Data shown START

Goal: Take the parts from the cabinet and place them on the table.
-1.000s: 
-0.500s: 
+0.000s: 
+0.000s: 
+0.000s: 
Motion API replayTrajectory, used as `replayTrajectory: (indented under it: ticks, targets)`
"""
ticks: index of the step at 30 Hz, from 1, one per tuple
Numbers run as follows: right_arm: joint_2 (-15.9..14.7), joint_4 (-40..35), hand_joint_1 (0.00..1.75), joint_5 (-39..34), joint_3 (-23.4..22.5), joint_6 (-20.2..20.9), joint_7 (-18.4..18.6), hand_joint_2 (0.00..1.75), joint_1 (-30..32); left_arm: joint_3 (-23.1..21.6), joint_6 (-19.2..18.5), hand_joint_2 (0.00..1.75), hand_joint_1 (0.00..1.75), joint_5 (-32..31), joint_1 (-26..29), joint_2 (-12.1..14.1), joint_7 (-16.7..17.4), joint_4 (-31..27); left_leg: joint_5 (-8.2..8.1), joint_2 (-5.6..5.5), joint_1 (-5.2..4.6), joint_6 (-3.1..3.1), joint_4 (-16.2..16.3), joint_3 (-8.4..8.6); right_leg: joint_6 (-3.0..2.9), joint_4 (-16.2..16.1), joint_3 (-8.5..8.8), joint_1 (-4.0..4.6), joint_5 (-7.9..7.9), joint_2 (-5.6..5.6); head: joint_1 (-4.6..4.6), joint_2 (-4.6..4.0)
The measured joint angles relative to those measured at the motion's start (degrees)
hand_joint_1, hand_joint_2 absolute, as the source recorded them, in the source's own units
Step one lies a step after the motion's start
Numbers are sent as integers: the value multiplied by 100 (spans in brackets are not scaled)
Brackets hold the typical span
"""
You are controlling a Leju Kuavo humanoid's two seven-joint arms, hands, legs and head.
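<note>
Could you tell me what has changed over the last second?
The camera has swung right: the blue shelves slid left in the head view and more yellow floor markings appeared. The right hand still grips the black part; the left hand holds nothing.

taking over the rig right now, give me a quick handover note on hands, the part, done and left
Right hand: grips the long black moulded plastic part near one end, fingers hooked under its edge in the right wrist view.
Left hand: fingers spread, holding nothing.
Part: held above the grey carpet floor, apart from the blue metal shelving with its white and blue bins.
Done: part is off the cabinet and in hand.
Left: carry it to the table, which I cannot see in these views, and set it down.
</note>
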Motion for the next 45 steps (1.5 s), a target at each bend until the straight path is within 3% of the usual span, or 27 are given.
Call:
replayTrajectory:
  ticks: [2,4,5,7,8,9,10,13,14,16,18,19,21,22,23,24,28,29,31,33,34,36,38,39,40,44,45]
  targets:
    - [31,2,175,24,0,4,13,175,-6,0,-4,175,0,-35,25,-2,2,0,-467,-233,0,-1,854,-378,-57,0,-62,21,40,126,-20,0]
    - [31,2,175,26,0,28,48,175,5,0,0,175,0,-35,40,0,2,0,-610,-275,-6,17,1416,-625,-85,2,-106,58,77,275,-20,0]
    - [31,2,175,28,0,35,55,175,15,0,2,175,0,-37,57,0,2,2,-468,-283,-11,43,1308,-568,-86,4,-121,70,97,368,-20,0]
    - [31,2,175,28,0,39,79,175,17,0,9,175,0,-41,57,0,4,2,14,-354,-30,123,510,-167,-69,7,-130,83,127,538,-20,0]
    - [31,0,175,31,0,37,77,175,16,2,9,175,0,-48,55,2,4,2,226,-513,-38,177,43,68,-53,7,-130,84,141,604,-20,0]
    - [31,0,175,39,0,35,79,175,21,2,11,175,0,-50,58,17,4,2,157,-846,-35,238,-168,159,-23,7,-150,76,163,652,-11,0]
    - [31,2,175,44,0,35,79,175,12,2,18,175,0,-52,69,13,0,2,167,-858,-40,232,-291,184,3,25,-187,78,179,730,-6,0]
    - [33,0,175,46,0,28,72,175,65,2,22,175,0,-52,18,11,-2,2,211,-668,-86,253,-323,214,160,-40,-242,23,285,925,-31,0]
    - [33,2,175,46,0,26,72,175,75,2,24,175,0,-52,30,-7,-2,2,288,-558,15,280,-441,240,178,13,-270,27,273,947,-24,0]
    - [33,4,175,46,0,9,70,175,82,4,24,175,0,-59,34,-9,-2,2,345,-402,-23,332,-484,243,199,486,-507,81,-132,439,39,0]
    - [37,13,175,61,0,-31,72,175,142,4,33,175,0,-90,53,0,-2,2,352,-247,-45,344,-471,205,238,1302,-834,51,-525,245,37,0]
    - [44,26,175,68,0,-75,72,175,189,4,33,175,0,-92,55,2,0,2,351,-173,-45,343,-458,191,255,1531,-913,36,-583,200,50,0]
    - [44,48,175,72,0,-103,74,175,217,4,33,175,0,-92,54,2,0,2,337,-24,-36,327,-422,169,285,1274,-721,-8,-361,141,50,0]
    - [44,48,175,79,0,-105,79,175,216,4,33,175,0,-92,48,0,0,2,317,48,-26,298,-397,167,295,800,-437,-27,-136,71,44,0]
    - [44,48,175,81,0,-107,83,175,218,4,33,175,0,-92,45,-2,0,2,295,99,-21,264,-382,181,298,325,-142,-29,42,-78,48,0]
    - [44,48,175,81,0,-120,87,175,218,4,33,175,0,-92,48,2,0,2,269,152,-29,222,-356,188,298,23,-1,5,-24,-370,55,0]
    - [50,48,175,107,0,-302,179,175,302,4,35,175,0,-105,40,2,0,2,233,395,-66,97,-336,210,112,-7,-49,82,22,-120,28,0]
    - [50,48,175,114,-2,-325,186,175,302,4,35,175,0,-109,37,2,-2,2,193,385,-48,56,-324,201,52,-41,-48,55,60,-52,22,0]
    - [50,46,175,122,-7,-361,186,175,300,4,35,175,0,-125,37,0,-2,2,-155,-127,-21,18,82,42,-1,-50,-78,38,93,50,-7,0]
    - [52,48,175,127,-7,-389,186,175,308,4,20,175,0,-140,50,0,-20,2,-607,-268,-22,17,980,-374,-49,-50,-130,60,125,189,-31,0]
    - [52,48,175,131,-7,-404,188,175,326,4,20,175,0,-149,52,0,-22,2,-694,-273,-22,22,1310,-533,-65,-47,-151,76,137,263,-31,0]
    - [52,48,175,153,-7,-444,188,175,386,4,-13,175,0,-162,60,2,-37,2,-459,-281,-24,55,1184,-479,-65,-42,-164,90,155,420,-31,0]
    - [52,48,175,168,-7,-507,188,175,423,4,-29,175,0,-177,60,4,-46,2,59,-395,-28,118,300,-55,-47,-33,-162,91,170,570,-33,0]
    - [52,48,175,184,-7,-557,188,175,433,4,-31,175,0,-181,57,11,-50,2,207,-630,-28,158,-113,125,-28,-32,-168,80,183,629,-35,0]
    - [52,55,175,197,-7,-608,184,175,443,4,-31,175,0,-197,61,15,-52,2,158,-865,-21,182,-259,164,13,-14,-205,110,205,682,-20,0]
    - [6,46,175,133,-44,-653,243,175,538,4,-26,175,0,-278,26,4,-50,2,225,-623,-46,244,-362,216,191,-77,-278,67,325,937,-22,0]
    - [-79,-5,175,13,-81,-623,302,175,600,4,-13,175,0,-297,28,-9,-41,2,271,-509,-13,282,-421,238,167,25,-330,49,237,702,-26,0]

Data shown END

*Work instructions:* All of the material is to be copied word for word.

*Written response:*
Goal: Take the parts from the cabinet and place them on the table.
-1.000s: 
-0.500s: 
+0.000s: 
+0.000s: 
+0.000s: 
Motion API replayTrajectory, used as `replayTrajectory: (indented under it: ticks, targets)`
"""
ticks: index of the step at 30 Hz, from 1, one per tuple
Numbers run as follows: right_arm: joint_2 (-15.9..14.7), joint_4 (-40..35), hand_joint_1 (0.00..1.75), joint_5 (-39..34), joint_3 (-23.4..22.5), joint_6 (-20.2..20.9), joint_7 (-18.4..18.6), hand_joint_2 (0.00..1.75), joint_1 (-30..32); left_arm: joint_3 (-23.1..21.6), joint_6 (-19.2..18.5), hand_joint_2 (0.00..1.75), hand_joint_1 (0.00..1.75), joint_5 (-32..31), joint_1 (-26..29), joint_2 (-12.1..14.1), joint_7 (-16.7..17.4), joint_4 (-31..27); left_leg: joint_5 (-8.2..8.1), joint_2 (-5.6..5.5), joint_1 (-5.2..4.6), joint_6 (-3.1..3.1), joint_4 (-16.2..16.3), joint_3 (-8.4..8.6); right_leg: joint_6 (-3.0..2.9), joint_4 (-16.2..16.1), joint_3 (-8.5..8.8), joint_1 (-4.0..4.6), joint_5 (-7.9..7.9), joint_2 (-5.6..5.6); head: joint_1 (-4.6..4.6), joint_2 (-4.6..4.0)
The measured joint angles relative to those measured at the motion's start (degrees)
hand_joint_1, hand_joint_2 absolute, as the source recorded them, in the source's own units
Step one lies a step after the motion's start
Numbers are sent as integers: the value multiplied by 100 (spans in brackets are not scaled)
Brackets hold the typical span
"""
You are controlling a Leju Kuavo humanoid's two seven-joint arms, hands, legs and head.
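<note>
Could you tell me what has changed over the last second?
The camera has swung right: the blue shelves slid left in the head view and more yellow floor markings appeared. The right hand still grips the black part; the left hand holds nothing.

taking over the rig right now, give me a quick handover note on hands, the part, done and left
Right hand: grips the long black moulded plastic part near one end, fingers hooked under its edge in the right wrist view.
Left hand: fingers spread, holding nothing.
Part: held above the grey carpet floor, apart from the blue metal shelving with its white and blue bins.
Done: part is off the cabinet and in hand.
Left: carry it to the table, which I cannot see in these views, and set it down.
</note>
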Motion for the next 45 steps (1.5 s), a target at each bend until the straight path is within 3% of the usual span, or 27 are given.
Call:
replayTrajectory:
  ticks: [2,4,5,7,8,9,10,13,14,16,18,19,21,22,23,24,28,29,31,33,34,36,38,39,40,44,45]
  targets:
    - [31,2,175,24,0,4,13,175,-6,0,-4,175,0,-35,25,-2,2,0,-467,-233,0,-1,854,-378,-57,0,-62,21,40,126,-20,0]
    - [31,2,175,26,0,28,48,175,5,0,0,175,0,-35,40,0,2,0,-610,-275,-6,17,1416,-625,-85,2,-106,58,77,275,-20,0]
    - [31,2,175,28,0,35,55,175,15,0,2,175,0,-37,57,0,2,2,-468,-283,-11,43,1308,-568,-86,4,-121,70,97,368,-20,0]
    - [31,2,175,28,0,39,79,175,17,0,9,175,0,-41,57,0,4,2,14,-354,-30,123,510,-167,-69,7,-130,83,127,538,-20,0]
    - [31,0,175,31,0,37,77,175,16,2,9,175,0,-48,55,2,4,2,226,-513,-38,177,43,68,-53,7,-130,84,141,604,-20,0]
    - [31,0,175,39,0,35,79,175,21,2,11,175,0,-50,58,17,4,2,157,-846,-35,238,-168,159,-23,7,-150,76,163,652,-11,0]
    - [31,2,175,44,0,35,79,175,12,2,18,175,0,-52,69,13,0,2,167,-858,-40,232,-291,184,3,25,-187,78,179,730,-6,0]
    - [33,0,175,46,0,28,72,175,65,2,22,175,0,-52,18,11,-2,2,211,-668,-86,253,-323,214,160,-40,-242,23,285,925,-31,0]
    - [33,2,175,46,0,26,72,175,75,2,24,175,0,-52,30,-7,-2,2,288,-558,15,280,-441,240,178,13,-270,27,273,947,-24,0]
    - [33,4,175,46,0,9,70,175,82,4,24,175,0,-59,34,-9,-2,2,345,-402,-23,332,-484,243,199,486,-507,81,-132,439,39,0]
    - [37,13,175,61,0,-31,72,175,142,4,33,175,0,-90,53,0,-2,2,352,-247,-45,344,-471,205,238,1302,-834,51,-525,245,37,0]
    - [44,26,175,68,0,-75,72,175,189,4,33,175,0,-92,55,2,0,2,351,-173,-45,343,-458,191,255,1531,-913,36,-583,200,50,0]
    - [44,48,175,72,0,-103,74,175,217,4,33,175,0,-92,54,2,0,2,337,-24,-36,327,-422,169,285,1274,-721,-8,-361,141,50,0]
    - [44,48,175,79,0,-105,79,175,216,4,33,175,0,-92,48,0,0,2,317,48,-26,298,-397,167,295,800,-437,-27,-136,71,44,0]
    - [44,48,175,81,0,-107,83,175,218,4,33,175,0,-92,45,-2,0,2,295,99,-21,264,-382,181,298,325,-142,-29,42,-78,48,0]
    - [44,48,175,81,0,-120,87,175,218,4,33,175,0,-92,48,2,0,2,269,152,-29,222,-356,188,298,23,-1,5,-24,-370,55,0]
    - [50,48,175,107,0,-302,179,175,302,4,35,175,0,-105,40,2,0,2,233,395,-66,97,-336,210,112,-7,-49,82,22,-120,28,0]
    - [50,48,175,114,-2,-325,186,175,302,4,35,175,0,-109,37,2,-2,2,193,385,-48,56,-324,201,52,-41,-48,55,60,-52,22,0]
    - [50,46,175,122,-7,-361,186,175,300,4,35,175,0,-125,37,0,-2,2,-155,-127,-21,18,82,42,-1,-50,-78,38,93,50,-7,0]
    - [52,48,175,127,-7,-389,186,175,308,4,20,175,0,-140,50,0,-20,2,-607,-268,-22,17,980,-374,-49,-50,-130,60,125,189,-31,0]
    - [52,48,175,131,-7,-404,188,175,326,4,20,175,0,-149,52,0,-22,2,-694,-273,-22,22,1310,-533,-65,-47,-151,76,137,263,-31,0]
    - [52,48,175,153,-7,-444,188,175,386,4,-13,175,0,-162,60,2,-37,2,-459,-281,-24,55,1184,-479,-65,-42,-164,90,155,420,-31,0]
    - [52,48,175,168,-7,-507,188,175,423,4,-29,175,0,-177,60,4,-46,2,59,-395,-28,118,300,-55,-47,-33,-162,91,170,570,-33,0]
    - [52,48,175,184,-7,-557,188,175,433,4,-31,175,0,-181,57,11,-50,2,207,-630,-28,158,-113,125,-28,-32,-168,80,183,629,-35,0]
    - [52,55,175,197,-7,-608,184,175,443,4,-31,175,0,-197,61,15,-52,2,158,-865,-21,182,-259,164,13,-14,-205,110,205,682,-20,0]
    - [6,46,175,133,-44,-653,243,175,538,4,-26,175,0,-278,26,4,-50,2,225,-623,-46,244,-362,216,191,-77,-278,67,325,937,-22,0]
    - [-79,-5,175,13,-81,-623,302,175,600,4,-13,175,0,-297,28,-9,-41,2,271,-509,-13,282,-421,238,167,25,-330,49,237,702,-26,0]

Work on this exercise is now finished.